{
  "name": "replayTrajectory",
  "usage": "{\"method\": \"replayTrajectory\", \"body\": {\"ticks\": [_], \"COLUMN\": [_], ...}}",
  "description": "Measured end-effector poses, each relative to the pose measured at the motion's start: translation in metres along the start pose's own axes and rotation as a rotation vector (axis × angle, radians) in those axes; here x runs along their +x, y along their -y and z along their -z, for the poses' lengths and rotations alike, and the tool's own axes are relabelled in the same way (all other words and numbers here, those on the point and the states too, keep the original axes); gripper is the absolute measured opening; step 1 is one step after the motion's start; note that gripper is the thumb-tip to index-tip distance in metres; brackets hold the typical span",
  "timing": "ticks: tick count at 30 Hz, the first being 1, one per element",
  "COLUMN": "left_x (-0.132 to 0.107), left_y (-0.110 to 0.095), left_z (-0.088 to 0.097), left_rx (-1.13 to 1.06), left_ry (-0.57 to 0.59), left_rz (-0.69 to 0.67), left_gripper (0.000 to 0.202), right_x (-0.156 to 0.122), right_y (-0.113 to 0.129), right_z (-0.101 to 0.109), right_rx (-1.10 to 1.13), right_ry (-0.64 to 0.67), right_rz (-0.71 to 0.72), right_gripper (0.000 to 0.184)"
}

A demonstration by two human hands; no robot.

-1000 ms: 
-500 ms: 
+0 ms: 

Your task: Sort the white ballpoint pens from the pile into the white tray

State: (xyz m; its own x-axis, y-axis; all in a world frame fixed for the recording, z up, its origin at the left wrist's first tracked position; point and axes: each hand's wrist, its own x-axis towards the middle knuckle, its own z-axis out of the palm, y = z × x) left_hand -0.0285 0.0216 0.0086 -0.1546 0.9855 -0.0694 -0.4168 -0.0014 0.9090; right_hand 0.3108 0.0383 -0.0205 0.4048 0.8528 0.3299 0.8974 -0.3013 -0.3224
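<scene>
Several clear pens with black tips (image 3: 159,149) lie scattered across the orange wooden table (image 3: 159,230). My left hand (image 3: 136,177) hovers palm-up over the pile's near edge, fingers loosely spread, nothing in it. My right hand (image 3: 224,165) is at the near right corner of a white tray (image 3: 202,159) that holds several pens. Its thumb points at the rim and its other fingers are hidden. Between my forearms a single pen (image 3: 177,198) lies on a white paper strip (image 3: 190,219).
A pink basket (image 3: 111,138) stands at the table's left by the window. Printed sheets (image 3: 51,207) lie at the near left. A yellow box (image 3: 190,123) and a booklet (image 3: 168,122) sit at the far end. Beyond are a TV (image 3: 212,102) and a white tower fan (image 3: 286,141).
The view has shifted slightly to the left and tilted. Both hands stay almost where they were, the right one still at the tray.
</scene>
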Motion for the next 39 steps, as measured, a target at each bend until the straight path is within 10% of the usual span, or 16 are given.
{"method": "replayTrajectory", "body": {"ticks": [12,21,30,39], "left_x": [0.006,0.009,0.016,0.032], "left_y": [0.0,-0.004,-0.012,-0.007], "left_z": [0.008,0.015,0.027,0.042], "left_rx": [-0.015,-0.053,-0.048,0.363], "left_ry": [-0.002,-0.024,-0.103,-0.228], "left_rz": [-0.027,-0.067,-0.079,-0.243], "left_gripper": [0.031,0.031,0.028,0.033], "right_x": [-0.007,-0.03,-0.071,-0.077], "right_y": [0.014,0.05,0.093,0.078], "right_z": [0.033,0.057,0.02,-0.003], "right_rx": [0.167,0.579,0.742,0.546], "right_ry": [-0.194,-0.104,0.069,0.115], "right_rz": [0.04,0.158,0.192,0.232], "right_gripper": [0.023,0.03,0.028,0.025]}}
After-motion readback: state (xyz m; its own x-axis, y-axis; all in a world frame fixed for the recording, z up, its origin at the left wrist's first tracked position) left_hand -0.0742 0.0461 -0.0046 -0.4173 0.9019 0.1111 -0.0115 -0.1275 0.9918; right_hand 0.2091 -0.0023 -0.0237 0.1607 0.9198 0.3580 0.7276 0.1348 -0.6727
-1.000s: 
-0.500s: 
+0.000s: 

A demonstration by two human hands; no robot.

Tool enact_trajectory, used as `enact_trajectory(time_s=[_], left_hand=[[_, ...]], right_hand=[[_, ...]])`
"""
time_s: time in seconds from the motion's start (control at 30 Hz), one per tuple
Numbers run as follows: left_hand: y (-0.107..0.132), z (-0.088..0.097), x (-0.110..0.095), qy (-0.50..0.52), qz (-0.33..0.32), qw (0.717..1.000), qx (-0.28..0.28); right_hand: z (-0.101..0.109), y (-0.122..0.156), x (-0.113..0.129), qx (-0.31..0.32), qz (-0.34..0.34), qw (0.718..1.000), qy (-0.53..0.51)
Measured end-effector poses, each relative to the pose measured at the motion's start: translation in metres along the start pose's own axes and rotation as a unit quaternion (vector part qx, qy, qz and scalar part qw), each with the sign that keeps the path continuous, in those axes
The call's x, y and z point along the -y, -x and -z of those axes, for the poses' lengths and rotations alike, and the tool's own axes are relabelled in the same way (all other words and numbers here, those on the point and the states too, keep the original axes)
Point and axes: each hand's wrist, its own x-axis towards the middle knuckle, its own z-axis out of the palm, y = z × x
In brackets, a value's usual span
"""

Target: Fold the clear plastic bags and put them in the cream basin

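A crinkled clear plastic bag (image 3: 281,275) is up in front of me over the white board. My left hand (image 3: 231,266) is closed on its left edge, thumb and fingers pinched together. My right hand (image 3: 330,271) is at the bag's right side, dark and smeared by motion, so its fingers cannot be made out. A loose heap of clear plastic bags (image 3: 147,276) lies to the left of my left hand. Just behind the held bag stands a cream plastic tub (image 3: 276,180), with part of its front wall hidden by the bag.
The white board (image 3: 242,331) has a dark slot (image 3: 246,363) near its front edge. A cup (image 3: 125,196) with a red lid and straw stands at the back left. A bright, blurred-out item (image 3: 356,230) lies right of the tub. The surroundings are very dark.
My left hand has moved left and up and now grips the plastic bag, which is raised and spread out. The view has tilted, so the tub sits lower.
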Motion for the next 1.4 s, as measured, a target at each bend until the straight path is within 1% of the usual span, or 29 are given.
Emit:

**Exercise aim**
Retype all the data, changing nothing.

**Solution for this task**
{
  "name": "replayTrajectory",
  "usage": "{\"method\": \"replayTrajectory\", \"body\": {\"ticks\": [_], \"COLUMN\": [_], ...}}",
  "description": "Measured end-effector poses, each relative to the pose measured at the motion's start: translation in metres along the start pose's own axes and rotation as a rotation vector (axis × angle, radians) in those axes; here x runs along their +x, y along their -y and z along their -z, for the poses' lengths and rotations alike, and the tool's own axes are relabelled in the same way (all other words and numbers here, those on the point and the states too, keep the original axes); gripper is the absolute measured opening; step 1 is one step after the motion's start; note that gripper is the thumb-tip to index-tip distance in metres; brackets hold the typical span",
  "timing": "ticks: tick count at 30 Hz, the first being 1, one per element",
  "COLUMN": "left_x (-0.132 to 0.107), left_y (-0.110 to 0.095), left_z (-0.088 to 0.097), left_rx (-1.13 to 1.06), left_ry (-0.57 to 0.59), left_rz (-0.69 to 0.67), left_gripper (0.000 to 0.202), right_x (-0.156 to 0.122), right_y (-0.113 to 0.129), right_z (-0.101 to 0.109), right_rx (-1.10 to 1.13), right_ry (-0.64 to 0.67), right_rz (-0.71 to 0.72), right_gripper (0.000 to 0.184)"
}

A demonstration by two human hands; no robot.

-1000 ms: 
-500 ms: 
+0 ms: 

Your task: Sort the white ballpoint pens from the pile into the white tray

State: (xyz m; its own x-axis, y-axis; all in a world frame fixed for the recording, z up, its origin at the left wrist's first tracked position; point and axes: each hand's wrist, its own x-axis towards the middle knuckle, its own z-axis out of the palm, y = z × x) left_hand -0.0285 0.0216 0.0086 -0.1546 0.9855 -0.0694 -0.4168 -0.0014 0.9090; right_hand 0.3108 0.0383 -0.0205 0.4048 0.8528 0.3299 0.8974 -0.3013 -0.3224
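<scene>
Several clear pens with black tips (image 3: 159,149) lie scattered across the orange wooden table (image 3: 159,230). My left hand (image 3: 136,177) hovers palm-up over the pile's near edge, fingers loosely spread, nothing in it. My right hand (image 3: 224,165) is at the near right corner of a white tray (image 3: 202,159) that holds several pens. Its thumb points at the rim and its other fingers are hidden. Between my forearms a single pen (image 3: 177,198) lies on a white paper strip (image 3: 190,219).
A pink basket (image 3: 111,138) stands at the table's left by the window. Printed sheets (image 3: 51,207) lie at the near left. A yellow box (image 3: 190,123) and a booklet (image 3: 168,122) sit at the far end. Beyond are a TV (image 3: 212,102) and a white tower fan (image 3: 286,141).
The view has shifted slightly to the left and tilted. Both hands stay almost where they were, the right one still at the tray.
</scene>
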Motion for the next 39 steps, as measured, a target at each bend until the straight path is within 10% of the usual span, or 16 are given.
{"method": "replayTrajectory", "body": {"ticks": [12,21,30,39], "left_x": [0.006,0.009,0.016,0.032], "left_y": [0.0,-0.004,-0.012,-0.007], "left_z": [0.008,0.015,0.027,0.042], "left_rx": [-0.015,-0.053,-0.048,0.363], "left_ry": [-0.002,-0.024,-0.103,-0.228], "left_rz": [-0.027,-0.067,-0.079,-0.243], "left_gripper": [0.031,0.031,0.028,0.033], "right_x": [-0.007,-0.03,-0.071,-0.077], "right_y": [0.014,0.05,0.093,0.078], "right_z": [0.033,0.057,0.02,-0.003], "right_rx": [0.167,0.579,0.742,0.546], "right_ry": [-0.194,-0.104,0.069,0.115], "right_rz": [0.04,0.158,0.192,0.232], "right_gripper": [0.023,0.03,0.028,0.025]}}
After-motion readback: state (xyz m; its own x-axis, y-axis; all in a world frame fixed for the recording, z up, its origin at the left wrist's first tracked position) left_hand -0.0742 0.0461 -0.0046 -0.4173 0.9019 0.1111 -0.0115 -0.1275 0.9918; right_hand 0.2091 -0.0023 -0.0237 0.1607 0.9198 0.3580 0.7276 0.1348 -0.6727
-1.000s: 
-0.500s: 
+0.000s: 

A demonstration by two human hands; no robot.

Tool enact_trajectory, used as `enact_trajectory(time_s=[_], left_hand=[[_, ...]], right_hand=[[_, ...]])`
"""
time_s: time in seconds from the motion's start (control at 30 Hz), one per tuple
Numbers run as follows: left_hand: y (-0.107..0.132), z (-0.088..0.097), x (-0.110..0.095), qy (-0.50..0.52), qz (-0.33..0.32), qw (0.717..1.000), qx (-0.28..0.28); right_hand: z (-0.101..0.109), y (-0.122..0.156), x (-0.113..0.129), qx (-0.31..0.32), qz (-0.34..0.34), qw (0.718..1.000), qy (-0.53..0.51)
Measured end-effector poses, each relative to the pose measured at the motion's start: translation in metres along the start pose's own axes and rotation as a unit quaternion (vector part qx, qy, qz and scalar part qw), each with the sign that keeps the path continuous, in those axes
The call's x, y and z point along the -y, -x and -z of those axes, for the poses' lengths and rotations alike, and the tool's own axes are relabelled in the same way (all other words and numbers here, those on the point and the states too, keep the original axes)
Point and axes: each hand's wrist, its own x-axis towards the middle knuckle, its own z-axis out of the palm, y = z × x
In brackets, a value's usual span
"""

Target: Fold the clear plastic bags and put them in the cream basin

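A crinkled clear plastic bag (image 3: 281,275) is up in front of me over the white board. My left hand (image 3: 231,266) is closed on its left edge, thumb and fingers pinched together. My right hand (image 3: 330,271) is at the bag's right side, dark and smeared by motion, so its fingers cannot be made out. A loose heap of clear plastic bags (image 3: 147,276) lies to the left of my left hand. Just behind the held bag stands a cream plastic tub (image 3: 276,180), with part of its front wall hidden by the bag.
The white board (image 3: 242,331) has a dark slot (image 3: 246,363) near its front edge. A cup (image 3: 125,196) with a red lid and straw stands at the back left. A bright, blurred-out item (image 3: 356,230) lies right of the tub. The surroundings are very dark.
My left hand has moved left and up and now grips the plastic bag, which is raised and spread out. The view has tilted, so the tub sits lower.
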Motion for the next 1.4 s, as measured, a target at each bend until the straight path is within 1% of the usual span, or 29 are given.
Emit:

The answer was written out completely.